EXERCISE OBJECTIVE: Go through the entries below, count every line with the string "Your", and answer with only that number.

(DATASET EXCERPTS Opens)

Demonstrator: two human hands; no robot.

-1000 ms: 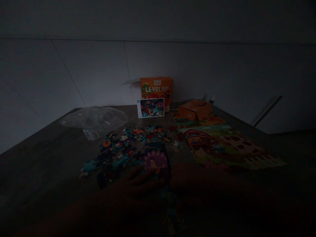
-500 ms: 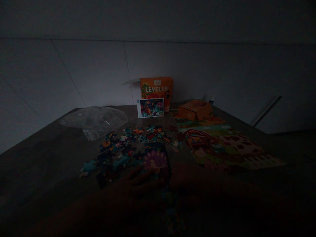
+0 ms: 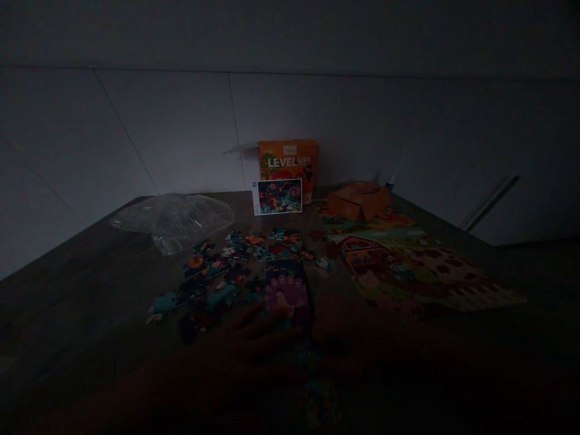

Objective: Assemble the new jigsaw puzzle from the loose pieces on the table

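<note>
The picture is very dark. My left hand (image 3: 256, 338) lies with its fingers stretched out and apart, fingertips over the lower edge of a joined puzzle section (image 3: 285, 293) showing a purple, fan-shaped figure. My right hand (image 3: 347, 329) is just right of that section, near its lower right edge. Its fingers are lost in shadow, so I cannot see what they grip. Between and below the hands, more puzzle pieces (image 3: 319, 399) show faintly. Loose jigsaw pieces (image 3: 222, 293) are scattered to the left of and beyond the section.
A picture card (image 3: 277, 197) leans against an orange box (image 3: 290, 154) by the wall. On the left lies a crumpled clear plastic bag (image 3: 181, 220). At right are an assembled farm puzzle (image 3: 421, 272) and a smaller orange box (image 3: 357, 202) behind it.
Both hands stay almost in the same place. The view has shifted very slightly; no piece has visibly moved.
</note>
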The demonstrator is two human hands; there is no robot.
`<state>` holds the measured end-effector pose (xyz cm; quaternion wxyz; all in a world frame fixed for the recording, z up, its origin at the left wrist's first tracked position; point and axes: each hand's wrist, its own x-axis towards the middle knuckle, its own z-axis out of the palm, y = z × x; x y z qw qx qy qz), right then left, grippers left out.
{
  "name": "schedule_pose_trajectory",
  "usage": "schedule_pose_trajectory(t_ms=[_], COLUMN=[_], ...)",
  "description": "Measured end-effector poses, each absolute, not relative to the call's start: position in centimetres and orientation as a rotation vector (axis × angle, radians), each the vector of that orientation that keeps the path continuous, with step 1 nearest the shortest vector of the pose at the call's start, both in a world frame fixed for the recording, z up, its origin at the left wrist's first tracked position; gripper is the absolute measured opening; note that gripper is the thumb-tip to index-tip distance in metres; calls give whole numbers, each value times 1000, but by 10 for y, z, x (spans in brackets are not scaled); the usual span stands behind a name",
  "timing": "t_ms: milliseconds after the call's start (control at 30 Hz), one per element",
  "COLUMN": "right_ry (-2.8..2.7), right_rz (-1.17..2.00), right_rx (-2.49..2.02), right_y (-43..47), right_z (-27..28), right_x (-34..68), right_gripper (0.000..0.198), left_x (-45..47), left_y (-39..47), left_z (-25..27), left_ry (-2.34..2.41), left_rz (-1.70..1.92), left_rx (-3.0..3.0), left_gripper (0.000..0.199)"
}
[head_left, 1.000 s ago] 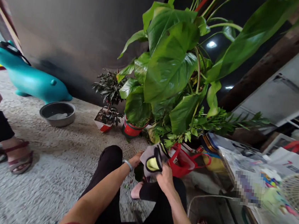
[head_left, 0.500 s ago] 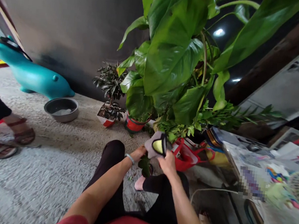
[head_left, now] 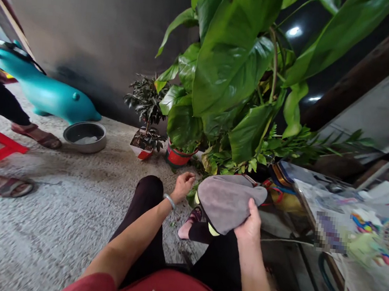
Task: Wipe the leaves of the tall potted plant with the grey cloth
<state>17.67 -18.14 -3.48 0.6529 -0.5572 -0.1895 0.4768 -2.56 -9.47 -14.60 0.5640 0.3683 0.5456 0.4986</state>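
Note:
My right hand (head_left: 251, 221) grips a grey cleaning cloth (head_left: 225, 202) by its near right side, thumb on top. The cloth is spread out and folded over, with a dark edge and patches of yellow-green underside showing. To its left, my left hand (head_left: 183, 186) is apart from the cloth, fingers curled in, and nothing shows in them. A silvery bracelet sits on that wrist. Just behind the left fingers hangs a green leaf (head_left: 192, 194). Beyond both hands stands a big leafy plant (head_left: 231, 75) in a red and green pot (head_left: 177, 156).
A small dark-leaved plant (head_left: 146, 103) stands left of the big one. Farther left are a grey metal bowl (head_left: 85, 141), a teal animal toy (head_left: 58, 99), a red stool (head_left: 6, 146) and another person's sandalled foot (head_left: 37, 136). A cluttered table (head_left: 351, 273) lies right.
The cloth was bunched between both hands; now it is opened out and held farther right by the right hand alone. My left hand has let go of it.

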Motion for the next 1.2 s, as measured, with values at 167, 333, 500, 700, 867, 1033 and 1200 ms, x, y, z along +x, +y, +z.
schedule_pose_trajectory(t_ms=[167, 333, 500, 700, 867, 1033, 1200], right_ry=[-525, -511, -609, -665, -757, -727, -834], right_rz=[1066, 1153, 1229, 1260, 1509, 1689, 1652], right_rx=[-1454, -1371, -1258, -1387, -1229, -1162, -1130], right_y=[-188, -200, -211, -215, -222, -239, -234], right_z=[-42, -35, -24, -24, -19, -33, -46], right_x=[172, 152, 145, 179, 188, 182, 204], right_gripper=[56, 60, 50, 62, 63, 56, 65], left_x=[-44, -26, -6, -21, -21, -15, -16], left_y=[-119, -151, -170, -180, -192, -198, -181], left_z=[-111, -101, -94, -54, -39, -35, -24], left_ry=[855, 581, 593, 674, 676, 696, 594], left_rz=[997, 833, 915, 1045, 1006, 969, 914], left_rx=[829, 749, 473, 587, 714, 709, 798], left_gripper=[55, 74, 57, 51, 53, 51, 45])
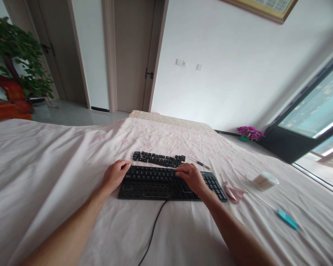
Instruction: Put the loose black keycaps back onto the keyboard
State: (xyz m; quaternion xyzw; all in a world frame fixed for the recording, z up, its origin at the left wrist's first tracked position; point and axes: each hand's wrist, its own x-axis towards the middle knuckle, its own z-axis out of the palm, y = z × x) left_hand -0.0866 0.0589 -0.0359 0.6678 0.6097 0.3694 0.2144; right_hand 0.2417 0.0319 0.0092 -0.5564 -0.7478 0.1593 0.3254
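Observation:
A black keyboard (144,188) lies on the bedsheet with its cable (153,229) running toward me. Keycaps are off its lower rows, while the upper rows and the number pad have theirs. My left hand (117,174) is closed at the far left corner of the keyboard, thumb and fingers together on its edge. Over the upper rows, right of the middle, my right hand (191,178) is closed with its fingertips pinched at the keys; what they hold is hidden. Just beyond the keyboard lie several loose black keycaps (158,160).
Right of the keycaps lies a thin tool with a dark handle (200,163). Farther right are a crumpled pink cloth (233,193), a clear tub of white sticks (265,181) and a teal object (287,219). Beyond the bed stand pink flowers (249,133) and a door (133,55).

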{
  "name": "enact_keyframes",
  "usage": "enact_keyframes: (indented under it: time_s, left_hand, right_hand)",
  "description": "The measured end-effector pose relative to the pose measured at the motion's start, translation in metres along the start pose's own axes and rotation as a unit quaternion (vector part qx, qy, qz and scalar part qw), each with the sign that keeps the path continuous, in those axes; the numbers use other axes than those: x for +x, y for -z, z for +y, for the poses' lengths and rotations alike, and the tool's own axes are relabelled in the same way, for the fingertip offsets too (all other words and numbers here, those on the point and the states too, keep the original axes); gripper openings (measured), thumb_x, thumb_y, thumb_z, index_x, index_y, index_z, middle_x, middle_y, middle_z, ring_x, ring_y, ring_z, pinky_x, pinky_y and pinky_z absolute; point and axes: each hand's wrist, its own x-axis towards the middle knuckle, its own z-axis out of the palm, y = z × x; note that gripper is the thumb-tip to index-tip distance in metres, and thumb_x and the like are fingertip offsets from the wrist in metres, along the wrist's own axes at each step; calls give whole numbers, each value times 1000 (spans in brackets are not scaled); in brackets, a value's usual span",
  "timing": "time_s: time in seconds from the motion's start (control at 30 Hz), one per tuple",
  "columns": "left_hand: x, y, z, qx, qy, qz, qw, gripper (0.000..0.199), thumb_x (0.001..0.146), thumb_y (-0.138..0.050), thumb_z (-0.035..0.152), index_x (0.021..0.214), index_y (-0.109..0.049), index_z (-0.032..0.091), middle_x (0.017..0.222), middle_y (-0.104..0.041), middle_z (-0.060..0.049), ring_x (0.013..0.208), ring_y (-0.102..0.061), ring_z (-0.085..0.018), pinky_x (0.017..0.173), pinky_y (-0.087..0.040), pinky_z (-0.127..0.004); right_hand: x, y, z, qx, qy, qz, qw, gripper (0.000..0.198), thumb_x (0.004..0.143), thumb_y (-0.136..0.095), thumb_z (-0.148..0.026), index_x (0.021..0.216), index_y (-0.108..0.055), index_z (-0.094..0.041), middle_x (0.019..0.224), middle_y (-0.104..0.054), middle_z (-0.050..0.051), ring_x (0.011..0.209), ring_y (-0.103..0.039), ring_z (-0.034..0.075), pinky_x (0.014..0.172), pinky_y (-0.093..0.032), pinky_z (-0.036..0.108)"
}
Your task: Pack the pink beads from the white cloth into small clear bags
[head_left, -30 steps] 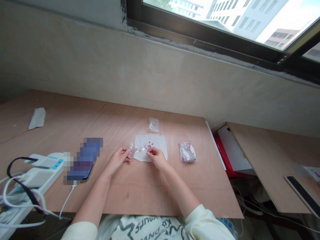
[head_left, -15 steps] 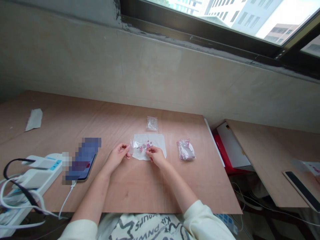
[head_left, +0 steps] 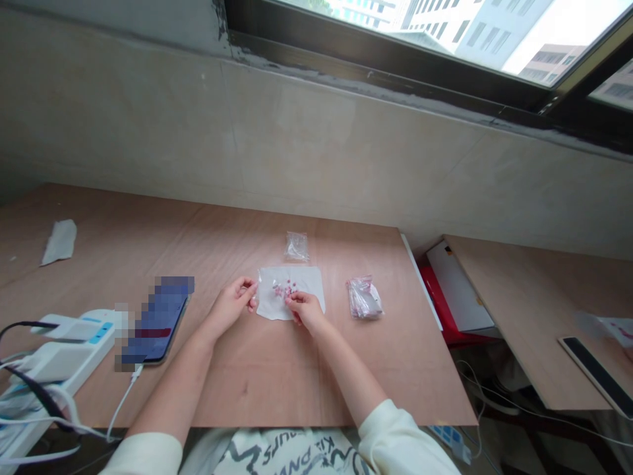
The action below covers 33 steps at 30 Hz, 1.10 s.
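A white sheet lies on the wooden table, with several small pink and red pieces scattered over its middle. My left hand is at the sheet's left edge, thumb and fingers pinched together on a small clear plastic bag, whose outline is faint against the white. Over the lower part of the sheet, the fingertips of my right hand are closed in a pinch among the pink pieces. Whatever sits between those fingertips is too small to make out.
Beyond the sheet lies a clear packet; to its right, a stack of clear bags. At left are a phone on a charging cable, a power strip with cables, and a paper scrap. Another table stands at right.
The view has shifted slightly. Both hands keep their pinched shape beside and over the sheet. The clear bag by my left fingers shows less distinctly than before.
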Motion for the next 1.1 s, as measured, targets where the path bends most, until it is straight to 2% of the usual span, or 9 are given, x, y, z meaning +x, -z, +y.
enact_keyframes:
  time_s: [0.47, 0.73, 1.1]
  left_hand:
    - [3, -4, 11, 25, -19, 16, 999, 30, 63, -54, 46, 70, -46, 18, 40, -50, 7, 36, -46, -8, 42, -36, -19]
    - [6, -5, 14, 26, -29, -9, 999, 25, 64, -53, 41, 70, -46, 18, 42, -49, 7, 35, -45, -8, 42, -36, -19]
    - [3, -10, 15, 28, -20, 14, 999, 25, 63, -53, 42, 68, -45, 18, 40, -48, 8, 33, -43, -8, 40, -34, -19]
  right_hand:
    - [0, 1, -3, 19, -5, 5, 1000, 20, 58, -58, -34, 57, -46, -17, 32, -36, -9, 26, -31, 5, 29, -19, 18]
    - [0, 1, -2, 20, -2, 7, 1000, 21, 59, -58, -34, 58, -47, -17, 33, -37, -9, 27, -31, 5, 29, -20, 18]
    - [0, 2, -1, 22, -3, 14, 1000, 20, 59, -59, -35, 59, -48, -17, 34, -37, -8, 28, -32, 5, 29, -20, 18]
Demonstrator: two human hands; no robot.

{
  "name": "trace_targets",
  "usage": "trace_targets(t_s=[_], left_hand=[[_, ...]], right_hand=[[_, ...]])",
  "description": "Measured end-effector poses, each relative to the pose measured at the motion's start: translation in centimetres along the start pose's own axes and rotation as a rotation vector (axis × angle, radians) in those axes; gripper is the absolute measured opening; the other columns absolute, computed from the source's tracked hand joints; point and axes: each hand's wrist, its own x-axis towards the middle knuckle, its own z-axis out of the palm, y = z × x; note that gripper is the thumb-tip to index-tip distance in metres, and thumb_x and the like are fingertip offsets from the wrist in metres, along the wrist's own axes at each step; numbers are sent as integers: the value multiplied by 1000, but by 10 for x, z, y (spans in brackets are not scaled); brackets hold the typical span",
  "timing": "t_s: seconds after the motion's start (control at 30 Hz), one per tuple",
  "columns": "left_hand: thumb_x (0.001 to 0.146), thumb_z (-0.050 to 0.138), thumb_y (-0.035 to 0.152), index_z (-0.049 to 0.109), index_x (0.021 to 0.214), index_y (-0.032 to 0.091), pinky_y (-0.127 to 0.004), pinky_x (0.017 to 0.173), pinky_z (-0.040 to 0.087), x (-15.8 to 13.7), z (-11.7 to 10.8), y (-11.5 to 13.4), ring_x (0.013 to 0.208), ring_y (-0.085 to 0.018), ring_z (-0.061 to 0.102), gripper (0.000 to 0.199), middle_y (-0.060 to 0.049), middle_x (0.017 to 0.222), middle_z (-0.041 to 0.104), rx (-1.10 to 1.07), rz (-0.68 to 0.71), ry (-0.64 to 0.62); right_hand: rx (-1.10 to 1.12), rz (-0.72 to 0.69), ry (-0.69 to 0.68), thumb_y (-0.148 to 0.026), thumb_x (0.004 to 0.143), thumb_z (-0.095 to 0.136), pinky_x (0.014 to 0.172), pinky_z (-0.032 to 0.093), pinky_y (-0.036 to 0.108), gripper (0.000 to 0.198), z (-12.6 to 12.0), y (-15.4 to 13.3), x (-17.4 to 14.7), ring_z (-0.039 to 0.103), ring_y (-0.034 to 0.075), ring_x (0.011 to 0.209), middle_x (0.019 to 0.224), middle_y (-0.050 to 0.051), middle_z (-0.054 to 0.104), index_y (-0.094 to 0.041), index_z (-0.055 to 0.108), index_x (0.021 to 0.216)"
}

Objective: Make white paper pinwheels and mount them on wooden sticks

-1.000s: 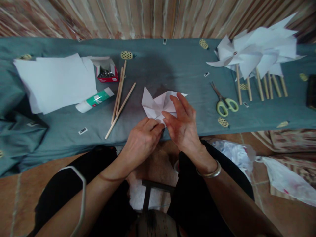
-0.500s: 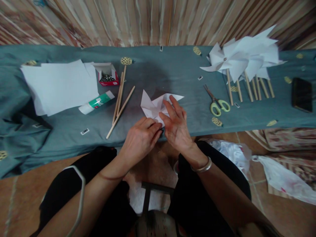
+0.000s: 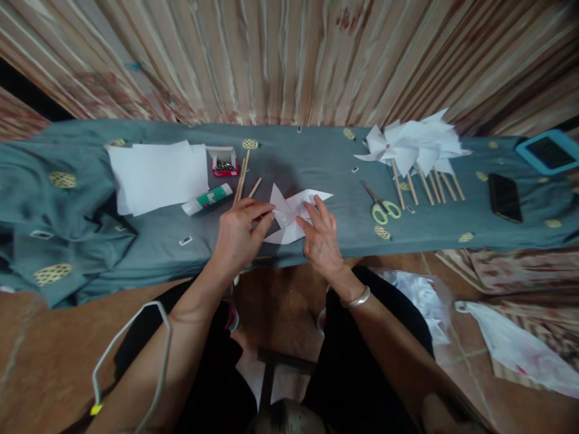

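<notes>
A white paper pinwheel lies on the cloth in front of me, with several blades folded and its points standing up. At its left edge, my left hand has thumb and fingers pinched together on a paper corner; the fingertips partly hide the hold. Across the right side of the paper, my right hand rests with its fingers spread, fingertips touching near the centre. Wooden sticks lie just beyond my left hand, partly covered by it.
Left are a stack of white paper, a glue stick and a red box of small metal pieces. Right are green-handled scissors, several pinwheels on sticks, a phone and a blue-framed device.
My left hand has moved from the paper's near edge to its left side, and the near blade now lies spread out. My right hand stays on the paper. The view has shifted.
</notes>
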Motion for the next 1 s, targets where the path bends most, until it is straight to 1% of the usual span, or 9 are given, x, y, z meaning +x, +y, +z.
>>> trace_targets(t_s=[0.13, 0.23, 0.4, 0.53, 0.63, 0.77, 0.9, 1.0], left_hand=[[89, 57, 29, 76, 101, 16, -29, 80, 54, 9, -3, 0, 84, -18, 67, 26, -7, 96, 73, -63, -74, 82], [88, 56, 28, 76, 100, 16, -28, 77, 54, 13, -1, 1, 79, -17, 66, 26, -7, 95, 73, -107, -93, 114], [86, 58, 23, 76, 99, 15, -25, 73, 53, 17, 2, 8, 77, -15, 66, 24, -6, 95, 73, -190, -122, 137], [87, 58, 23, 76, 100, 14, -26, 74, 53, 18, 0, 18, 79, -16, 66, 24, -6, 93, 73, -258, -124, 194], [87, 58, 23, 77, 101, 14, -25, 73, 52, 16, 0, 21, 77, -15, 66, 25, -6, 92, 72, -275, -138, 199], [84, 59, 20, 77, 100, 13, -26, 72, 51, 16, 2, 18, 73, -14, 65, 25, -7, 92, 72, -280, -159, 195], [85, 58, 22, 78, 98, 16, -27, 75, 52, 22, 5, 13, 79, -16, 66, 24, -5, 94, 73, -273, -148, 193], [85, 58, 24, 78, 97, 17, -28, 77, 53, 30, 9, 13, 82, -16, 66, 24, -4, 93, 73, -279, -126, 184]], right_hand=[[-35, -14, -4, -8, 91, 39, 111, 32, 53, 41, -3, 0, 4, 25, 29, 150, 148, 13, 52, -20, 70, 114], [-55, -18, -19, -7, 89, 41, 111, 32, 53, 40, -7, -3, 7, 27, 30, 150, 147, 13, 54, -20, 71, 111], [-61, -4, -61, -9, 93, 37, 114, 29, 52, 37, -10, -17, 12, 26, 31, 150, 145, 19, 54, -12, 72, 105], [-84, 21, -60, -9, 95, 36, 115, 29, 49, 38, -10, -22, 13, 26, 31, 150, 145, 20, 54, -11, 73, 102], [-73, 60, -44, -8, 93, 40, 114, 30, 52, 36, -11, -20, 14, 26, 33, 150, 148, 20, 51, -12, 74, 103], [-25, 118, -53, -7, 91, 41, 112, 30, 57, 38, -17, -15, 16, 22, 36, 151, 154, 21, 43, -14, 76, 106], [5, 141, -63, -6, 90, 41, 113, 28, 59, 42, -20, -12, 17, 18, 36, 152, 157, 17, 40, -18, 77, 108], [33, 158, -65, -4, 87, 41, 114, 30, 59, 44, -19, -8, 18, 18, 35, 152, 157, 15, 39, -19, 75, 111]])
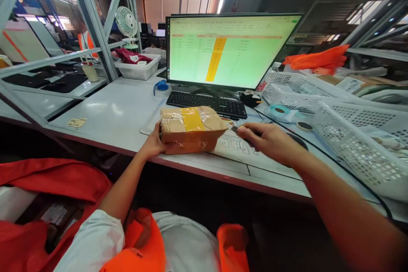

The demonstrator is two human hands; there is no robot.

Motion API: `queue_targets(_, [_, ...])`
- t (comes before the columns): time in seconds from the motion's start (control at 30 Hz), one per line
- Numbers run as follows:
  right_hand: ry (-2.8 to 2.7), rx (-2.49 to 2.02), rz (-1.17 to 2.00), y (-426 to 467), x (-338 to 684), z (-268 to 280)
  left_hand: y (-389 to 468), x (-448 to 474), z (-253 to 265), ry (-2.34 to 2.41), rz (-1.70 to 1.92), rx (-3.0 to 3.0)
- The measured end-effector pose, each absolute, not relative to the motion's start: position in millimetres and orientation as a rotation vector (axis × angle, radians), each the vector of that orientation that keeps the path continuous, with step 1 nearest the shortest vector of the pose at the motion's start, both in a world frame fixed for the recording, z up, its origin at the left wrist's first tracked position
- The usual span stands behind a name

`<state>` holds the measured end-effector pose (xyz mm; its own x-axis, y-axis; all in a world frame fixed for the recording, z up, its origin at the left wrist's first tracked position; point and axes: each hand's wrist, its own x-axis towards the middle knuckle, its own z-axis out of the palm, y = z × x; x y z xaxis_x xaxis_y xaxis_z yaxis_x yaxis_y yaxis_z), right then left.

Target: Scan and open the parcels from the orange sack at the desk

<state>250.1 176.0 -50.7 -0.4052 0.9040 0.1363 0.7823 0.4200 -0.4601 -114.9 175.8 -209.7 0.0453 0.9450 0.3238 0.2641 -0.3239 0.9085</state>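
A brown cardboard box, wrapped in clear tape with a yellow strip across its top, rests near the front edge of the desk. My left hand is closed against the box's left end, steadying it. In my right hand is a small knife with a dark handle. Its tip is at or very near the right end of the box; whether it touches I cannot tell. Under and beside the box lies a pale printed desk mat.
Behind the box stand a black keyboard and a lit monitor. White plastic baskets crowd the right side, near a tape roll and a black cable. Blue tape sits left of the keyboard. A person in an orange vest is at far left.
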Motion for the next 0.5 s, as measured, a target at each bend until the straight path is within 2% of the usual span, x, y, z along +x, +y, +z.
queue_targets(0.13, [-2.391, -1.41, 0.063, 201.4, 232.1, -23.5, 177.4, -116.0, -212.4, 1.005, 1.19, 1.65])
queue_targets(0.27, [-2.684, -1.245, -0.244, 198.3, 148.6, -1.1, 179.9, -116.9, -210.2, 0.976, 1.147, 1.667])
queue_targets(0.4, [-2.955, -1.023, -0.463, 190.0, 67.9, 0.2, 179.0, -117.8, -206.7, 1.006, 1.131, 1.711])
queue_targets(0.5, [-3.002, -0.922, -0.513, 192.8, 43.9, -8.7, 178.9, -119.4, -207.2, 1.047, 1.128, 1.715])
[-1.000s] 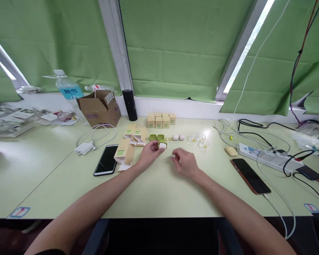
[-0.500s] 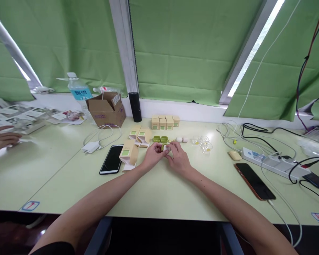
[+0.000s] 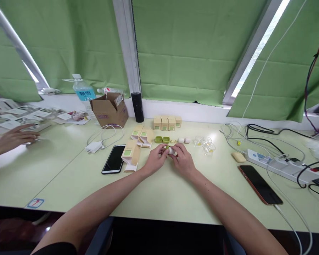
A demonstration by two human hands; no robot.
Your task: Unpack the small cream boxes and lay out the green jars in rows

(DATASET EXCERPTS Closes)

RESULT OF THE TASK: 2